_WHAT IS EXPECTED_
Word for word, copy the line that contains "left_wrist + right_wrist" and each line after it in the data below. Pictures stay out of the copy.

+===+

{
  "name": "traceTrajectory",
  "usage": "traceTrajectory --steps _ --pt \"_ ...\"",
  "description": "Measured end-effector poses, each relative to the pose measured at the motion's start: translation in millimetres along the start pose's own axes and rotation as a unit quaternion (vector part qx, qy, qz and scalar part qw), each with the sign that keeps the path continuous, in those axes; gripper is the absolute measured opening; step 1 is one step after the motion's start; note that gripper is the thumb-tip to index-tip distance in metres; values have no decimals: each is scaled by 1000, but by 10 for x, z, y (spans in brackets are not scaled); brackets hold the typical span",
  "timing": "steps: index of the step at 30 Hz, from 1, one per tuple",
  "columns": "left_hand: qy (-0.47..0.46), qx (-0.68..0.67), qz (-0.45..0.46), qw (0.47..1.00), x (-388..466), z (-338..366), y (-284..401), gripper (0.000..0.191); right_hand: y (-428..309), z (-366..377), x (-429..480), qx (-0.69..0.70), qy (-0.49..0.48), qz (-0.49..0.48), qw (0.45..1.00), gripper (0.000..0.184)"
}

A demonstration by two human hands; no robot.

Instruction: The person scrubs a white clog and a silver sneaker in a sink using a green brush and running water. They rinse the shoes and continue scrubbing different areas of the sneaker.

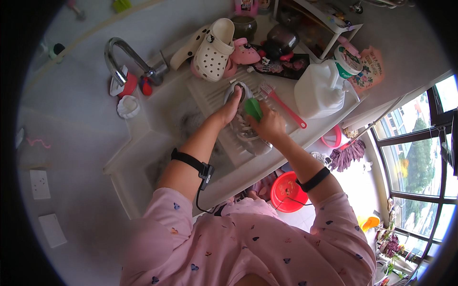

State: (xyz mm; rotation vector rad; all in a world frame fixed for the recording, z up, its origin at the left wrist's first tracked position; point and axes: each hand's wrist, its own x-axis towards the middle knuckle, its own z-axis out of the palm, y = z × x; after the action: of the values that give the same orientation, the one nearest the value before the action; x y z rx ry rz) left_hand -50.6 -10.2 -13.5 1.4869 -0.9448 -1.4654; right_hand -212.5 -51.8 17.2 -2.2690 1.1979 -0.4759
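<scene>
A pale lace-up shoe lies on the ribbed washboard of a laundry sink, its toe pointing towards me. My left hand grips it at the heel opening, with some fingers hidden inside or behind the shoe. In my right hand is a green-backed brush, held over the laces and tongue. The bristles are hidden beneath it. A pink-handled scrub brush rests on the counter just right of the shoe.
The sink basin with dark, wet patches lies left, under a chrome faucet. Behind are a white clog, a pink clog and a black pouch. A white jug stands right. A red bucket is below the counter.
</scene>
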Motion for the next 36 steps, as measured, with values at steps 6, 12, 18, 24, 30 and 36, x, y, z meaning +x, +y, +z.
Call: traceTrajectory --steps 6,12,18,24,30,36 --pt "-20 -46 -1 999 19 -20 -67 106 55 -69 128 63 53 -9 997 56" --pt "-10 -7 -18 1000 76 -45 -99 106 281 34 -57 -20 -13 -90 996 58" --pt "-26 -52 0 998 -49 13 45 108 222 -46 -39 -31 4 -92 995 58" --pt "-30 -61 -30 997 -97 31 100 113 267 -77 -153 -58 -10 -217 974 54" --pt "-43 -83 -49 994 -51 -14 85 112 279 -85 -182 -69 -3 -182 981 55" --pt "-15 -39 -11 999 -80 24 86 111 -49 -276 -208 -118 -43 -139 982 55"
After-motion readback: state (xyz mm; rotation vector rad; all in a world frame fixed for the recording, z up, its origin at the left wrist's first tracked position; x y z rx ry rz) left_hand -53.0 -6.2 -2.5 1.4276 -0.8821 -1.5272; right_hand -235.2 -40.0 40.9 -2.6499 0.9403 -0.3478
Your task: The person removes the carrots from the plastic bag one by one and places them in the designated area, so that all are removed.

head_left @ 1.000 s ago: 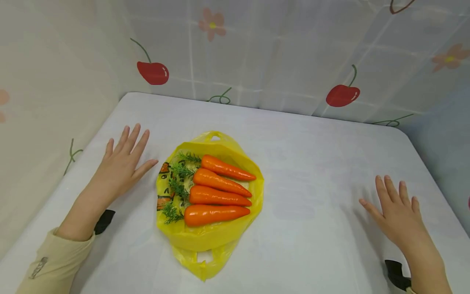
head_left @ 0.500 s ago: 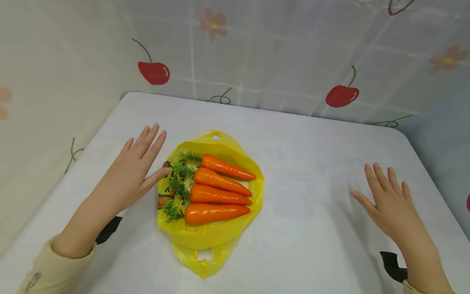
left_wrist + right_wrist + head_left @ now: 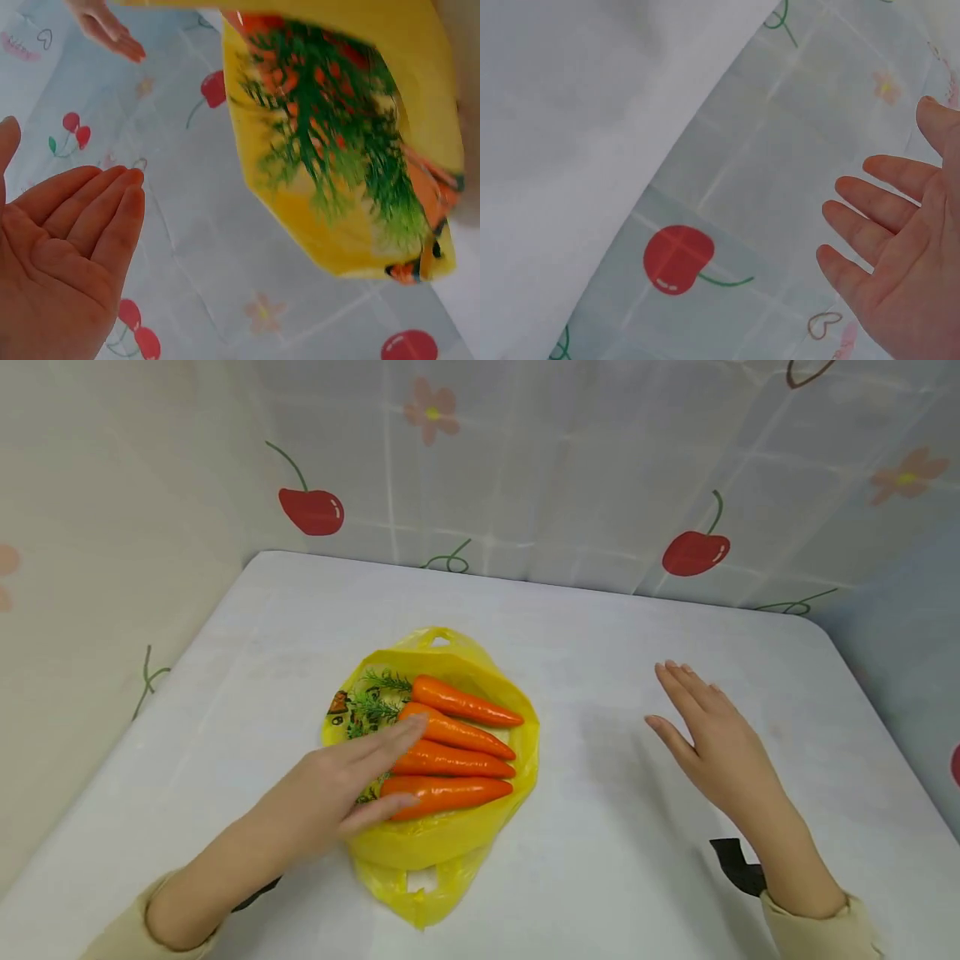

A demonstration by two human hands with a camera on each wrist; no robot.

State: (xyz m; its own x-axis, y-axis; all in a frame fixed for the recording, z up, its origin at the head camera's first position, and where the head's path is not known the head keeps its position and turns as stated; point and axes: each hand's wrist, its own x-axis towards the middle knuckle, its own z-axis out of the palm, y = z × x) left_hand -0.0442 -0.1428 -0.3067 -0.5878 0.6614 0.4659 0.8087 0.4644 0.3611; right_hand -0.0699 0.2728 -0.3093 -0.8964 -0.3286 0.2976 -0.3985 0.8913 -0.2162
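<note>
Several orange carrots (image 3: 465,702) with green leafy tops (image 3: 322,112) lie side by side in a yellow plastic bag (image 3: 517,777), its mouth spread wide around them. Over the bag's left part is my left hand (image 3: 341,785), blurred, fingers extended and thumb apart; it overlaps the lower carrots and hides some of their leaves. In the left wrist view its palm faces the camera and holds nothing. My right hand (image 3: 716,747) hovers above the table right of the bag, fingers straight, with nothing in it; the right wrist view shows its bare palm (image 3: 922,270).
The white table (image 3: 600,860) has its far edge against a pale curtain (image 3: 525,468) printed with cherries and flowers. One bag handle (image 3: 420,902) lies toward the near side, the other toward the far side.
My left hand has moved right and nearer, from beside the bag to over the carrots. My right hand has moved left toward the bag. The bag and carrots stay in place.
</note>
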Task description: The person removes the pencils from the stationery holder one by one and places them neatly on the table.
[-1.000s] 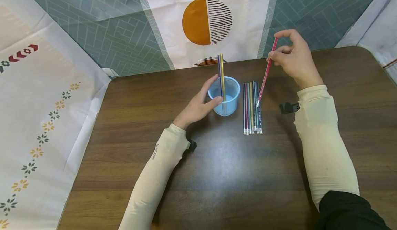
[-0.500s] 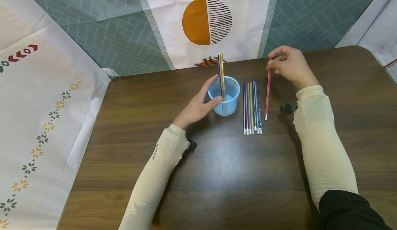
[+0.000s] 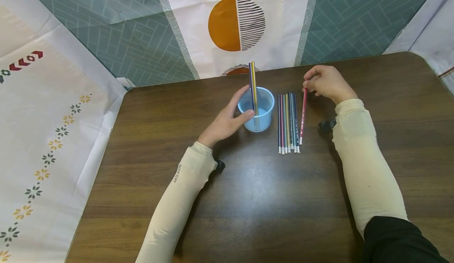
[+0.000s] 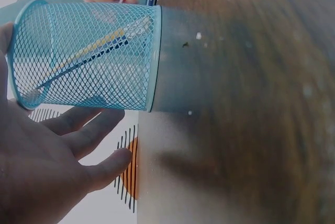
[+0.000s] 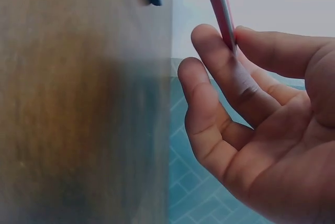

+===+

_ANSWER_
left_wrist + right_wrist + head_left @ now: 

A demonstration by two human hands with a camera on each wrist; no robot.

State: (xyz m; its own x-axis, y-axis; all in a frame fixed for the recording, z up, its origin at the head camera's first position, and where the head's path is not known the head keeps its position and turns as stated; point and axes: each hand's wrist, its own x-axis towards the middle knuckle, its own z-axis out of the palm, y = z × x) left_hand -0.0442 -0.1428 -0.3067 -0.5878 0.6614 0.4659 0.8087 0.4644 0.3611; right_hand -0.0699 0.2728 -0.3093 -0.8964 -0.3286 0.2976 -0.3985 0.8913 -0.2162
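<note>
Several orange carrots (image 3: 465,702) with green leafy tops (image 3: 322,112) lie side by side in a yellow plastic bag (image 3: 517,777), its mouth spread wide around them. Over the bag's left part is my left hand (image 3: 341,785), blurred, fingers extended and thumb apart; it overlaps the lower carrots and hides some of their leaves. In the left wrist view its palm faces the camera and holds nothing. My right hand (image 3: 716,747) hovers above the table right of the bag, fingers straight, with nothing in it; the right wrist view shows its bare palm (image 3: 922,270).
The white table (image 3: 600,860) has its far edge against a pale curtain (image 3: 525,468) printed with cherries and flowers. One bag handle (image 3: 420,902) lies toward the near side, the other toward the far side.
My left hand has moved right and nearer, from beside the bag to over the carrots. My right hand has moved left toward the bag. The bag and carrots stay in place.
</note>
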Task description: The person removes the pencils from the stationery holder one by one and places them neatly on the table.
[-1.000s] 
[-0.500s] 
[+0.000s] 
[+0.000s] 
[+0.000s] 

The answer is complete.